Inflation Reduction Act: Talos is closely monitoring recent legislative developments regarding the Inflation Reduction Act, which contain numerous provisions relevant to the Company's Upstream and CCS business units. Among the Upstream provisions are the reinstatement of winning bids from OCS Lease Sale 257, in which Talos was one of the most active bidders and was the high bidder on over 57,000 gross acres across ten deepwater blocks. Additionally, the legislation would mandate three specific additional lease sales in the future and require oil and gas lease sales in conjunction with offshore wind lease sales going forward. For the Company's CCS business, the legislation includes provisions that could increase the 45Q credit for permanent CO2 sequestration to $85/ton from the current $50/ton, as well as adding a direct pay component to the current federal income tax credit structure.
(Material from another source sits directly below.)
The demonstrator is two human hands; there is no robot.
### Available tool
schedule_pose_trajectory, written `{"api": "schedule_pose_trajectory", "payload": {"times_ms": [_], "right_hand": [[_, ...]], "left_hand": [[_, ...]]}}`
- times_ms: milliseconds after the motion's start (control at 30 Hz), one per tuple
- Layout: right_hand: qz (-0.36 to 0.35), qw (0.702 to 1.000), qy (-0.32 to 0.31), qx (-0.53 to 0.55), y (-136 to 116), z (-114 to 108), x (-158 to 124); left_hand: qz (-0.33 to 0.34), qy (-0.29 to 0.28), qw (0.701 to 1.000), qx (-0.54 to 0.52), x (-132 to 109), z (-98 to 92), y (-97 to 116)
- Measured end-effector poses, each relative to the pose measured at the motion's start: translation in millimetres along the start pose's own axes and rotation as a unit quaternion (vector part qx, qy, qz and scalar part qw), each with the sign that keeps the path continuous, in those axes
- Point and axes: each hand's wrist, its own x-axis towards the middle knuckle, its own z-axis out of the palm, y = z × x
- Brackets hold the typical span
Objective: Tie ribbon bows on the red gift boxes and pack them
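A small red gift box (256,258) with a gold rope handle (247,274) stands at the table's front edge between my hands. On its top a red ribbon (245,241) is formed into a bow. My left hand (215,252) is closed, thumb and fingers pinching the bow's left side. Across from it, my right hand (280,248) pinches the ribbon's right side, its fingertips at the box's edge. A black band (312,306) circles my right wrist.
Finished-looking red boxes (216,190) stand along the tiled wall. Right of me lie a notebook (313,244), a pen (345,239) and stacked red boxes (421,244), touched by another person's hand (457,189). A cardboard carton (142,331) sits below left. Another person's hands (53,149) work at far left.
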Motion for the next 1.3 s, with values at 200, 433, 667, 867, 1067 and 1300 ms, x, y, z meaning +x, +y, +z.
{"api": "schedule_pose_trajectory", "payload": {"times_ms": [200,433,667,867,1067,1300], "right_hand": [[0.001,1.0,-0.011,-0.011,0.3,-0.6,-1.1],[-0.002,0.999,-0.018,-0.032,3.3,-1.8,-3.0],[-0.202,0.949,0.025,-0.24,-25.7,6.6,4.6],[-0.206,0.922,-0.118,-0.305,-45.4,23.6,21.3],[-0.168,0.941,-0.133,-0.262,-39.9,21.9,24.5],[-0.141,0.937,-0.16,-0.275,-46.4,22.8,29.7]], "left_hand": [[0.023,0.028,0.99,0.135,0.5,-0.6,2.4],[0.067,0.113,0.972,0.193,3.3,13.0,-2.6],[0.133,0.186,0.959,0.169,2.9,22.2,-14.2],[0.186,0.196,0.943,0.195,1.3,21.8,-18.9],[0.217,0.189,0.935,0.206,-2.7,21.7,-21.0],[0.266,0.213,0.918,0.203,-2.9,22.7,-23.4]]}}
The Inflation Reduction Act has not been passed in the U.S. Senate and any final legislation may be different from the legislative text that is currently proposed.
CCS: Talos, through its Talos Low Carbon Solutions division, and Carbonvert, Inc. ("Carbonvert") announced and subsequently closed a transaction to expand the Bayou Bend CCS joint venture through the acquisition of a 50% interest by Chevron for $30.0 million of gross upfront cash and up to $20.0 million of gross future capital cost reimbursement, expected to cover capital expenditures through FID. Equity interests in the venture are now 25% Talos, 25% Carbonvert and 50% Chevron, and Talos is the operator. The three companies also established an Area of Mutual Interest ("AMI") over the full ~231,000-acre Jefferson County offshore region contemplated in the State of Texas's original request for proposal, aligning the parties for future expansion opportunities.
Third Quarter Expected Downtime: Following deferral of the planned dry-dock maintenance process from June 2022 into the third quarter, Talos has begun mobilizing the HP-1 vessel to shore for regulatory-required maintenance. Talos expects dry-dock to result in 6.0 – 9.0 MBoe/d of deferred production as well as incremental operating and capital costs in the third quarter. Preparatory costs of approximately $11.5 million are included in the second quarter operating expenses. Additionally, Talos expects planned third-party midstream downtime and other miscellaneous planned downtime activities to result in 4.0 – 5.0 MBoe/d of deferred production. Talos's previously issued annual operational and financial guidance is inclusive of both the HP-1 dry-dock and third-party midstream downtime estimates, as well as hurricane risking. However, the majority of hurricane downtime impact is typically incurred in the third quarter.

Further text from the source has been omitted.